The author of this piece, Juan Perez, is “a former global head of research at Morgan Stanley and former group head of research, data and analytics at UBS.”  Mr Perez begins with the piece with an analogy featuring Isaac Newton: “Sir Isaac Newton lost a fortune betting on the South Sea Co. Perhaps he did not take into account the “precautionary principle.” If you don’t understand something, even if others seem excited about it, it’s better to do something else or wait until you do get it….This principle should perhaps be borne in mind by investors and investment banks as artificial intelligence is developed for market and financial research…

Any operator will be able to create plausible comments with credible data. This might be considered by some as an alternative to the diminishing grip on the “official view of the future” that traditional financial intermediaries have today. A subscription to OpenAI and an X account will be all it takes to pour fuel on the fire of uncertainty. The total cost could be as low as US$30 a month for the soap box and the content generator.

But overconfidence in a potent AI tool will replicate the error of Sir Isaac. Even powerful models are influenced by context like humans. The Federal Reserve Bank of St. Louis compared the performance of inflation estimates between a pool of professional forecasters and GPT3, and found the AI tool had less bias and lower errors, but it was subject, like the professionals, to something akin to mood swings.”

So how should AI and more specifically, generative AI, be used by investors?
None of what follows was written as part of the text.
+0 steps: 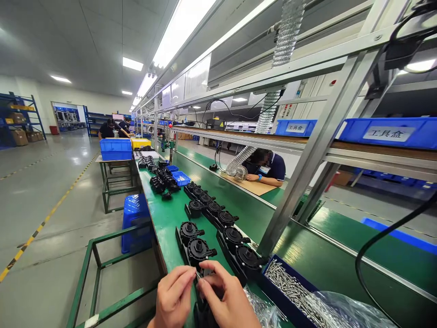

Mr Perez makes several thought provoking points here: “…generative AI will bring benefits. It is a wonderful tool to test many alternative hypotheses at a very low cost. There will still be flaws that come from a backward-looking perspective, but if we look at a problem from many angles, the combined prediction error of the ensemble will be radically reduced.

It will be possible to use an AI lens to analyze Walt Disney Co.’s strategy, for example, looking at past reactions to factors such as price changes in streaming, success of blockbusters or how weather affects its amusement parks. All this can be done by large research outlets or multi-manager platforms. But it requires a major investment in infrastructure, diverse subject-matter experts and lots of communication within the firm. This is difficult to sustain.

The next ecosystem could be very different. On one hand, imaginative professionals will be able to prompt multiple inquiries at a fraction of the cost. But alternatively, large firms will be the ones able to afford highly specialized, built-for-purpose models to chase multiple sources of returns. This could be done by an alliance with a tech company. Or we may see firms uploading data to modify the generic AI models. These options appear likely as companies such as Open AI may create a platform for other businesses. It is hard to say which is the winning hand.”

Mr Perez concludes by saying that just as the previous generation of investment professionals got by thanks to Microsoft Excel, for the next generation “the value may lie in the proper interrogation of the AI tools. We can see that large firms may need to hire more engineers to fine-tune the process of interrogating the models. A discipline in its own right.”